◆ Exercise brief: Nothing but an exact repeat of the entries below should appear in your answer.

━━━━━━━━━━

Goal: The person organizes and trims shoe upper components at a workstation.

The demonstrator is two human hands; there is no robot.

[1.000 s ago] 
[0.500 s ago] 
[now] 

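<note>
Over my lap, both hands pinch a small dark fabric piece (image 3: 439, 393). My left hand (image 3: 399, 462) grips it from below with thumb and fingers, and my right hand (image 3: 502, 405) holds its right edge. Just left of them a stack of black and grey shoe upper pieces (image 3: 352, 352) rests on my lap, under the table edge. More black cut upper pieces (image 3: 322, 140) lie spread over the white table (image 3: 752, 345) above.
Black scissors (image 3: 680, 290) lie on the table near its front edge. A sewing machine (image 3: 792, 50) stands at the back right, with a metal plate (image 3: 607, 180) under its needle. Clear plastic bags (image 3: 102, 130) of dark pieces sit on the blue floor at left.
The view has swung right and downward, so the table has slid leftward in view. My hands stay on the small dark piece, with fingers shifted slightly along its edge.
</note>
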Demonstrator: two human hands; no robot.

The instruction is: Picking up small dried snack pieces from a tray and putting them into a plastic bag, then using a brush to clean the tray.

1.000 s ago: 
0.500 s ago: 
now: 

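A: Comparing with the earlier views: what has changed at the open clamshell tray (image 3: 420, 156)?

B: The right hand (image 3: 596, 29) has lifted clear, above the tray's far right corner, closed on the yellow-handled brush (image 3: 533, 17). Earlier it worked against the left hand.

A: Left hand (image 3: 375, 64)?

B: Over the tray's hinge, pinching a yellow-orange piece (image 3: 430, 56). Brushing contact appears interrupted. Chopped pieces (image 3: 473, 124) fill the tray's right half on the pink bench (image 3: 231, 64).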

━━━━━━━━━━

◆ Solution to the exercise:
Goal: The person organizes and trims shoe upper components at a workstation.

The demonstrator is two human hands; there is no robot.

[1.000 s ago] 
[0.500 s ago] 
[now] 

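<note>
Over my lap, both hands pinch a small dark fabric piece (image 3: 439, 393). My left hand (image 3: 399, 462) grips it from below with thumb and fingers, and my right hand (image 3: 502, 405) holds its right edge. Just left of them a stack of black and grey shoe upper pieces (image 3: 352, 352) rests on my lap, under the table edge. More black cut upper pieces (image 3: 322, 140) lie spread over the white table (image 3: 752, 345) above.
Black scissors (image 3: 680, 290) lie on the table near its front edge. A sewing machine (image 3: 792, 50) stands at the back right, with a metal plate (image 3: 607, 180) under its needle. Clear plastic bags (image 3: 102, 130) of dark pieces sit on the blue floor at left.
The view has swung right and downward, so the table has slid leftward in view. My hands stay on the small dark piece, with fingers shifted slightly along its edge.
</note>
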Demonstrator: two human hands; no robot.

The instruction is: Picking up small dried snack pieces from a tray and putting them into a plastic bag, then using a brush to clean the tray.

1.000 s ago: 
0.500 s ago: 
now: 

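A: Comparing with the earlier views: what has changed at the open clamshell tray (image 3: 420, 156)?

B: The right hand (image 3: 596, 29) has lifted clear, above the tray's far right corner, closed on the yellow-handled brush (image 3: 533, 17). Earlier it worked against the left hand.

A: Left hand (image 3: 375, 64)?

B: Over the tray's hinge, pinching a yellow-orange piece (image 3: 430, 56). Brushing contact appears interrupted. Chopped pieces (image 3: 473, 124) fill the tray's right half on the pink bench (image 3: 231, 64).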

The answer given is complete as it stands.